En janvier 2015, il a été admis dans le service pour un syndrome vertigineux associé à des céphalées, des nausées et des vomissements, évoluant depuis plusieurs jours. Lors de son admission, il a présenté des épisodes de crises partielles de la face et de la main gauche.

Examen physique
Tension artérielle 120/74 mmHg, FC 80 bpm. Apyrétique. Eupnéique. ECOG 2 (instabilité de la démarche et affecté par la douleur). Examen neurologique : pupilles isochoriques normoréactives à la lumière et à l'accommodation, nerfs crâniens normaux. Force et sensibilité préservées dans les extrémités. RCP bilatérale indifférente. Pas de rigidité nucale. Démarche instable. Pas de dysmétrie. Le reste de l'examen est normal.

Tests complémentaires
"NFS : glucose 140 mg/dl. Neutrophilie sans leucocytose. ACE normal.
" CT scan crânien urgent : au moins quatre lésions intraparenchymateuses sont observées, une temporale droite, une frontobasale droite (toutes deux de 1 cm), une autre frontopariétale droite d'environ 2,5 cm et temporopariétale droite d'environ 2 cm de diamètre, qui présente un œdème périlésionnel et exerce une pression sur le parenchyme cérébral adjacent avec effacement des sillons et déplacement des structures de la ligne médiane de 3 mm, hypercaptant et hypervasculaire en relation probable avec une maladie métastatique.
" IRM cérébrale (20/1/2015) : plusieurs lésions cérébrales dans l'hémisphère droit, trois plus grandes et deux-trois plus petites. La plus grande dans la région frontale (35 mm).

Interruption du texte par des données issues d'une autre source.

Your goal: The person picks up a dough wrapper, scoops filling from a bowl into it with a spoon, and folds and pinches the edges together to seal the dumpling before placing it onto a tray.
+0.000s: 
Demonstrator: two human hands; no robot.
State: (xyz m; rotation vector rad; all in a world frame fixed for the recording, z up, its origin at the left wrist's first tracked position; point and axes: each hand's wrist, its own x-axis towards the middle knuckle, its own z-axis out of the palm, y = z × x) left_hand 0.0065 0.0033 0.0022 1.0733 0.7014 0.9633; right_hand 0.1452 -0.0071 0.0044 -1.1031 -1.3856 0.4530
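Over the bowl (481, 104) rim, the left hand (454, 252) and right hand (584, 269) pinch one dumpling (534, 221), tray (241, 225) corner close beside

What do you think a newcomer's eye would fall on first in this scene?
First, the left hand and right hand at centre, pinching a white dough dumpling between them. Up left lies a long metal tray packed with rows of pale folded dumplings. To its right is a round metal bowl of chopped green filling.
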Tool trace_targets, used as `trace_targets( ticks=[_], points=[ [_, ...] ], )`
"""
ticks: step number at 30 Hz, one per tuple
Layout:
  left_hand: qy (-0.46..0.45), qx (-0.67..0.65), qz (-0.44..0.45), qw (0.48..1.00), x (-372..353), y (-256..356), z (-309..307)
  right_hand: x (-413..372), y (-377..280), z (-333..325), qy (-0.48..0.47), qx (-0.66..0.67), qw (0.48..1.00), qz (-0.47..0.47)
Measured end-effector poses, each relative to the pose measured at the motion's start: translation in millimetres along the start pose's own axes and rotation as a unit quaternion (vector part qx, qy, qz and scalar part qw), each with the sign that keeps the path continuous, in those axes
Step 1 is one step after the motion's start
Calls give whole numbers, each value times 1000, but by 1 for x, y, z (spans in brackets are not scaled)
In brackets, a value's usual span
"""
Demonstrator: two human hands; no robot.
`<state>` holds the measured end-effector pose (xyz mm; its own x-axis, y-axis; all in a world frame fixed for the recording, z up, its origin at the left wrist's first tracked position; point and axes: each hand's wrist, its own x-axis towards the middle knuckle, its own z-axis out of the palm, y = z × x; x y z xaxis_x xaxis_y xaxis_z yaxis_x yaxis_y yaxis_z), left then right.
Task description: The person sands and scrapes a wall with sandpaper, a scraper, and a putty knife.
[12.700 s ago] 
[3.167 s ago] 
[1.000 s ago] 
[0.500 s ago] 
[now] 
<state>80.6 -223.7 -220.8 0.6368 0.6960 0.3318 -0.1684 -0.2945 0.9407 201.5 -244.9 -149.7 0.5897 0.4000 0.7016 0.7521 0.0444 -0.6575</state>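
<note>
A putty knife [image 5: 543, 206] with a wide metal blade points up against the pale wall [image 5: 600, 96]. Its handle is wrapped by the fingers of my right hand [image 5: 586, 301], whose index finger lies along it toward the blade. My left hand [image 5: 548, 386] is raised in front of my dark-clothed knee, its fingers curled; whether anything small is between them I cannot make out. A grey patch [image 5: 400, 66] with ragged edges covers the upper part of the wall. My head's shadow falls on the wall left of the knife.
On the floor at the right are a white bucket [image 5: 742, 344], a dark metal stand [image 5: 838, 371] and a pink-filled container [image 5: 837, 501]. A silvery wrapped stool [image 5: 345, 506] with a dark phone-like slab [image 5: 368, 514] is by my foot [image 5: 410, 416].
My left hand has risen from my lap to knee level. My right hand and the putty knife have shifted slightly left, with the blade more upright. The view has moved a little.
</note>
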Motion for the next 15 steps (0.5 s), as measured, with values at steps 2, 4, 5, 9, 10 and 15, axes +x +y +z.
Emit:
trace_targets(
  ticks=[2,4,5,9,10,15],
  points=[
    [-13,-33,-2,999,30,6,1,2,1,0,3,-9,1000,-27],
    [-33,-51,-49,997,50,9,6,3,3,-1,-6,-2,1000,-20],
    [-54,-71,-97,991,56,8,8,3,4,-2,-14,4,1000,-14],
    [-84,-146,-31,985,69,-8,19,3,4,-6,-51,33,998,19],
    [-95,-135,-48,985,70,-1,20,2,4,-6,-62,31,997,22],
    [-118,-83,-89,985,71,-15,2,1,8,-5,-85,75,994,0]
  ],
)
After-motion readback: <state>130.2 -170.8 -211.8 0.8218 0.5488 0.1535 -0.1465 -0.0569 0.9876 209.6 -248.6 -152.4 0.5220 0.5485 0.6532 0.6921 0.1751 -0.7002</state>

Une autre temporale insulaire (22 mm) ; les autres plus petites, toutes avec un œdème digitiforme et provoquant un effacement des sillons.
Étude compatible avec des métastases cérébrales.
" Tomodensitométrie thoraco-abdominale-pelvienne (12/1/2015) : infiltrats multiples dans les deux LLII, d'origine infectieuse probable. Adénopathies médiastinales paratrachéales subcentimétriques ayant augmenté de taille.
Splénomégalie. Épaississement discret des parois du fundus gastrique. Diminution des adénopathies au niveau du hile hépatique, du ligament gastro-hépatique et du ligament para-aortique. Nodule/adénopathie dans le ligament gastrocolique dont la taille a diminué.
" PET-CT (19/1/2015) : lésions parenchymateuses cérébrales suggérant un tissu tumoral viable. Augmentation de la densité et infiltrats hypermétaboliques dans les deux parenchymes pulmonaires suggérant un processus infectieux.
" Biopsie de la lésion cérébrale (15/2/2015).

Diagnostic
Xanthroastrocytome pléomorphe de grade II de l'OMS.
Pneumonie nosocomiale.

Traitement
Corticothérapie, médicaments anticancéreux, antibiothérapie et radiothérapie.

Évolution
Après la mise en place d'une corticothérapie et d'un traitement anti-inflammatoire, les symptômes neurologiques ont disparu. Elle a terminé l'antibiothérapie, avec résolution de la pneumonie nosocomiale dont elle avait souffert lors de son admission. En février 2015, une biopsie des lésions cérébrales a été réalisée, et après le diagnostic anatomopathologique définitif, la patiente a reçu un traitement par radiothérapie, avec une hémiparésie gauche résiduelle.